**Task brief**
Copy out the first line of the listing and every line after it, exactly, until you have copied the line containing "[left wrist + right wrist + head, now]".

'''

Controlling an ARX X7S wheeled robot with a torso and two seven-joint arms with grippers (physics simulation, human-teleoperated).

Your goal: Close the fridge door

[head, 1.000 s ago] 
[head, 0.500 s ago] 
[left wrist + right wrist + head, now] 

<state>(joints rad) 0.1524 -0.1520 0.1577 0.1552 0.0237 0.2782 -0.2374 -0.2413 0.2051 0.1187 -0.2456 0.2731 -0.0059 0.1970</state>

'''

**Exercise solution**
Controlling an ARX X7S wheeled robot with a torso and two seven-joint arms with grippers (physics simulation, human-teleoperated).

Your goal: Close the fridge door

[head, 1.000 s ago] 
[head, 0.500 s ago] 
[left wrist + right wrist + head, now] 

This output completes the exercise.